### About this task
Check each line of the listing for the word "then" and report the ones that have it.

### Supplied material
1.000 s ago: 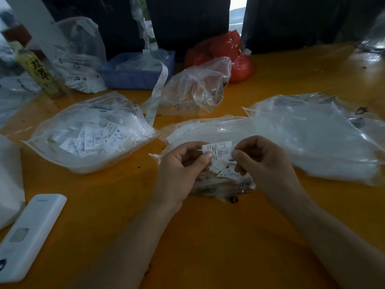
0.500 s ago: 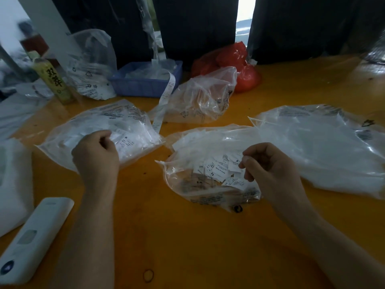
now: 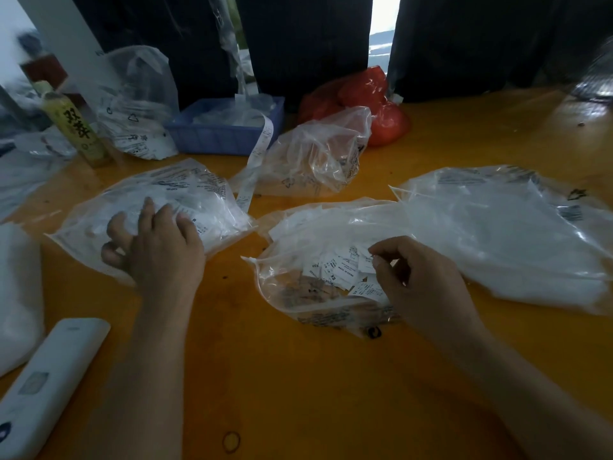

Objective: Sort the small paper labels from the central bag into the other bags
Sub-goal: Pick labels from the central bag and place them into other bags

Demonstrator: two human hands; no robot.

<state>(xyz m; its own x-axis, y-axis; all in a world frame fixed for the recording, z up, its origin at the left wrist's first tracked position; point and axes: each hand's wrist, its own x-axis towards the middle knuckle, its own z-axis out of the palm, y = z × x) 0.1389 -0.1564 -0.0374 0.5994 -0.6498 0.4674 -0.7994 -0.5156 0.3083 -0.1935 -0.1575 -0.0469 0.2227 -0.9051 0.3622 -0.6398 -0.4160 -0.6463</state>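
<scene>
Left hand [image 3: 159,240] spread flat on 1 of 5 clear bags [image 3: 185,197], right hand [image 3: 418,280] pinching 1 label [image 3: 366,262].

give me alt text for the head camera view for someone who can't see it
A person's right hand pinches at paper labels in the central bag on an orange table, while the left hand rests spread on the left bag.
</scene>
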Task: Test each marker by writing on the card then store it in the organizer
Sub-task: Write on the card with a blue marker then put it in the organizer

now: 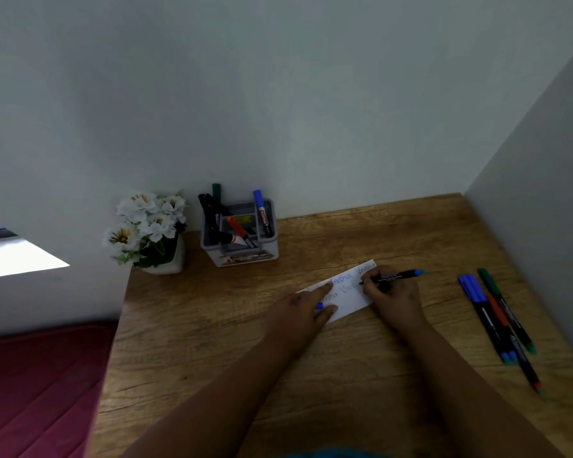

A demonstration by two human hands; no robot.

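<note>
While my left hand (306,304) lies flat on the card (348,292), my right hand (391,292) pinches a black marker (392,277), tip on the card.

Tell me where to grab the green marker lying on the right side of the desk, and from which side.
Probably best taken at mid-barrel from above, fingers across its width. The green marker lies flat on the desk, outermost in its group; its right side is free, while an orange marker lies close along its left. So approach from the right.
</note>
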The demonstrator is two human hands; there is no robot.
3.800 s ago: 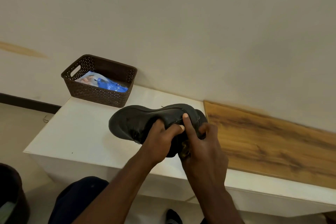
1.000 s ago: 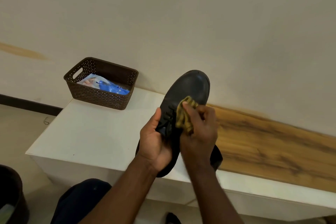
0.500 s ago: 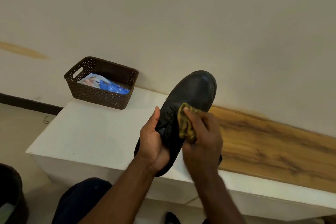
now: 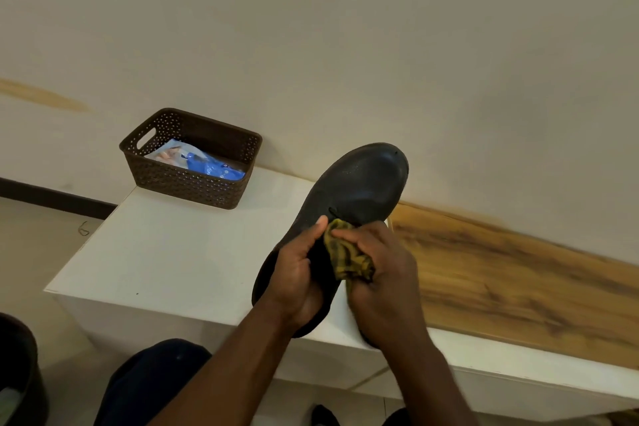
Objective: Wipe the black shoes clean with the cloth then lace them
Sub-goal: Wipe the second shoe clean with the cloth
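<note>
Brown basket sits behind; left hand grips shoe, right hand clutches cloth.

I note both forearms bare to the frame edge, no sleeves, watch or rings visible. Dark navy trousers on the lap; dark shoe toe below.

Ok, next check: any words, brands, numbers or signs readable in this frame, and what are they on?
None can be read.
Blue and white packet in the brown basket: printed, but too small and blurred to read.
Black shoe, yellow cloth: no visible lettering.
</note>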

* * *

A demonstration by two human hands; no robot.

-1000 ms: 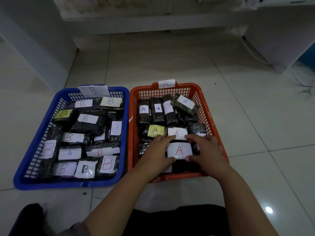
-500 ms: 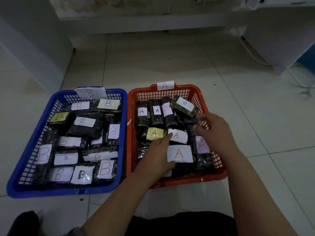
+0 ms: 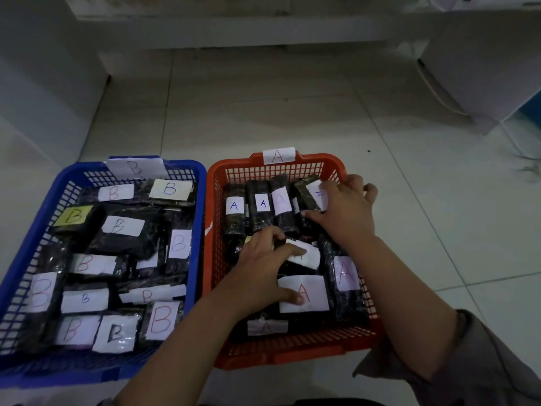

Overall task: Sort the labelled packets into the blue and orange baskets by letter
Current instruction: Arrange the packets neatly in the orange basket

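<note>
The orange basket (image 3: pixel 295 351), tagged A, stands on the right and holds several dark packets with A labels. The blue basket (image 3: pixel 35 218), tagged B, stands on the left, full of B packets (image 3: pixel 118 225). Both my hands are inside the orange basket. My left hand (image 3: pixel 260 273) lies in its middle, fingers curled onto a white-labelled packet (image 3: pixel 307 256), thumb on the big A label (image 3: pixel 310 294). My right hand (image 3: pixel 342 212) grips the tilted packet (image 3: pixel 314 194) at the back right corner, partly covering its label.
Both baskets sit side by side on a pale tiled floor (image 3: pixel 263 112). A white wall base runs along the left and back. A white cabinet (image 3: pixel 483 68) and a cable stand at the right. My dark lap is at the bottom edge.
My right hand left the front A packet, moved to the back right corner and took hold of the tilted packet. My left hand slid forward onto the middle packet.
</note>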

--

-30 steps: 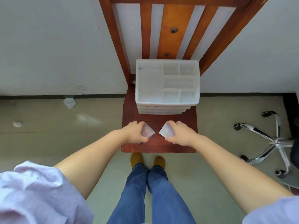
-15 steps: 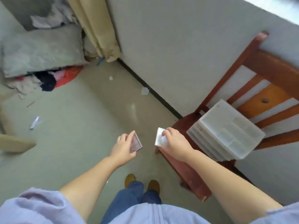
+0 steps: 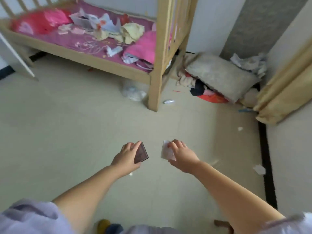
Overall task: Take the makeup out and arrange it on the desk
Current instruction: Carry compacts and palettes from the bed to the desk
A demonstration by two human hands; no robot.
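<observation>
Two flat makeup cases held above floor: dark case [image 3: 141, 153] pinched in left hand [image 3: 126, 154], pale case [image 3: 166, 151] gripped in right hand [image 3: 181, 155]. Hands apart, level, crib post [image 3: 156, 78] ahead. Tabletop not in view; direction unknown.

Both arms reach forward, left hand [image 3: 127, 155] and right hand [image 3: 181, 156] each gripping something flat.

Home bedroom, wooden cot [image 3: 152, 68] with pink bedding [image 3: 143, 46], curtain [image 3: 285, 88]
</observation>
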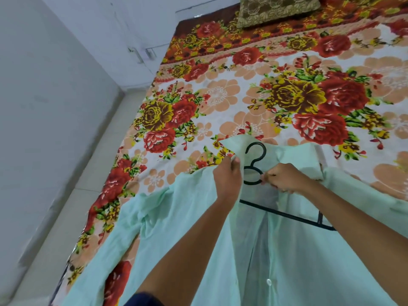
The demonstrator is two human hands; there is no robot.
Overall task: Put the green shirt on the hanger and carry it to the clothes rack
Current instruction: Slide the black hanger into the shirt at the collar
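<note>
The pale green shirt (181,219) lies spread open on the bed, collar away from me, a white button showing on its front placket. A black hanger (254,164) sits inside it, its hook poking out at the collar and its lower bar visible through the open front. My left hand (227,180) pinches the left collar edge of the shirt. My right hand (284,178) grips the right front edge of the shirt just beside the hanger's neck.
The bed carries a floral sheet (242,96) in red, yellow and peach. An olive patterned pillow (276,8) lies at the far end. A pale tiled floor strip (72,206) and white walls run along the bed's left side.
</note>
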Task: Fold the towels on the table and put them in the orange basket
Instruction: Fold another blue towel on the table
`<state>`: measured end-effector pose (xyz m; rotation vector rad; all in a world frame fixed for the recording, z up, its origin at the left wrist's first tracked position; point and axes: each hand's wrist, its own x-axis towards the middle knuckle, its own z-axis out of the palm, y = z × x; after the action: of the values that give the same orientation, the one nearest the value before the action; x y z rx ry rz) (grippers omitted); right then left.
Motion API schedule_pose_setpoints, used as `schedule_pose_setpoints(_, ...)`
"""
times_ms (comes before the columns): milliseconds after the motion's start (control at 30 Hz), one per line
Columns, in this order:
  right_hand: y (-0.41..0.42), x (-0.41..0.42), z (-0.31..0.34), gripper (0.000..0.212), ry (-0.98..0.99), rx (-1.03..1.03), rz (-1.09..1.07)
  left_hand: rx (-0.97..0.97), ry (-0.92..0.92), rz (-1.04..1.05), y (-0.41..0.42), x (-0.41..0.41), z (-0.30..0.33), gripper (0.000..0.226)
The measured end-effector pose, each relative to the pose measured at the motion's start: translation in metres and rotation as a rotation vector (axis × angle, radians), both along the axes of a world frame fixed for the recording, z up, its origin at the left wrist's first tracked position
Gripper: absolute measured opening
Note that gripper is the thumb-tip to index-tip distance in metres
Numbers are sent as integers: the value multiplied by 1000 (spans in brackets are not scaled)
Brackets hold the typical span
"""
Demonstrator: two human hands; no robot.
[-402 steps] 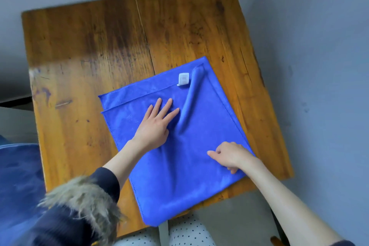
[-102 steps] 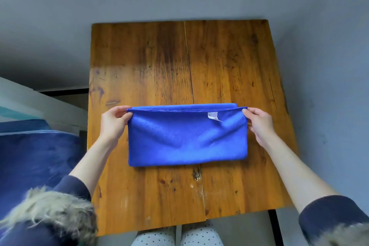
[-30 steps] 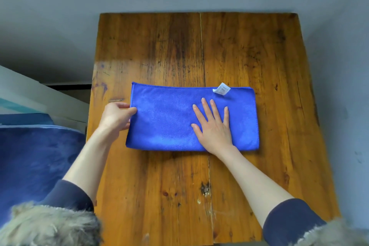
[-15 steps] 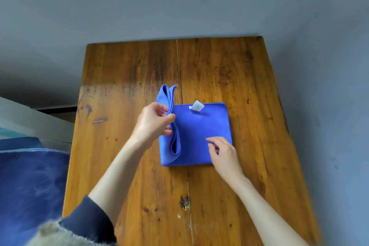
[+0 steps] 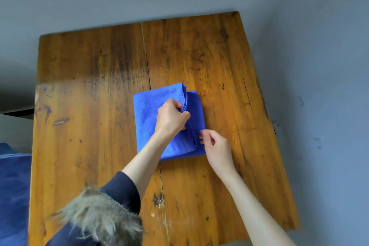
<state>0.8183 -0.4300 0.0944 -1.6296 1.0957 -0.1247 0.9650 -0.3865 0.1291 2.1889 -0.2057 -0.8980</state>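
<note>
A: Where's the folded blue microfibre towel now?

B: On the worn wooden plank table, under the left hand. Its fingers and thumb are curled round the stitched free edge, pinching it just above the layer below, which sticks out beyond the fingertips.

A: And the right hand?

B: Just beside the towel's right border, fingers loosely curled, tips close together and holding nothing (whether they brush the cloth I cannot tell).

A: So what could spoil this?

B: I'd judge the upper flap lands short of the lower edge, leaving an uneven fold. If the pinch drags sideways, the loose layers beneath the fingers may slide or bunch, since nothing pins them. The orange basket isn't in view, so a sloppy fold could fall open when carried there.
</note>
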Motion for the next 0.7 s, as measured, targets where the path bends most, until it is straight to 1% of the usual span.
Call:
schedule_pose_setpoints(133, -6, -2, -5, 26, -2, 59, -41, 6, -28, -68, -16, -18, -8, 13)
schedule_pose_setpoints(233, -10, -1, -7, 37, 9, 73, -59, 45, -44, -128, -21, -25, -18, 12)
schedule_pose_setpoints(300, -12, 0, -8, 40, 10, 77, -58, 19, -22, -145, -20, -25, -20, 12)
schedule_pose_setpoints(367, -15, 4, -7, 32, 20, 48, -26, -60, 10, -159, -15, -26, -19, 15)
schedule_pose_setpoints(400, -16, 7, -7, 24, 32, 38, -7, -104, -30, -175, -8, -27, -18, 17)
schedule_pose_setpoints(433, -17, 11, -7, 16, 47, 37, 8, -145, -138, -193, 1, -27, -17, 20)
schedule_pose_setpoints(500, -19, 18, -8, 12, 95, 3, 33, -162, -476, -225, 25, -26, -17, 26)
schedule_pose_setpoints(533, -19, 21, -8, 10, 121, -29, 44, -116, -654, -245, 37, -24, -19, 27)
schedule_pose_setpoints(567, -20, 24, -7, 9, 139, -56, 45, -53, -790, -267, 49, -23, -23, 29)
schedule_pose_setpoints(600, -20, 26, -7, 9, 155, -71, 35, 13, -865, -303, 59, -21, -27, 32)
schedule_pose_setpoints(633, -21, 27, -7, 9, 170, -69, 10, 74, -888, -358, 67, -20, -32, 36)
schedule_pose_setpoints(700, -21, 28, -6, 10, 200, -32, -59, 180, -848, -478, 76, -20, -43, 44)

### Solution for this task
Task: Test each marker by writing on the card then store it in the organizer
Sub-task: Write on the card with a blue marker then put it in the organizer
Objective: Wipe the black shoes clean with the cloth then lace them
`<state>`: measured end-effector pose (xyz m; rotation vector rad; all in a world frame fixed for the recording, z up, its origin at the left wrist's first tracked position; point and axes: each hand's wrist, its own x-axis towards the middle knuckle, its own z-axis out of the palm, y = z × x; after the action: of the values that give the same orientation, the one nearest the value before the action; x y z rx ry rz) (grippers omitted); right then left.

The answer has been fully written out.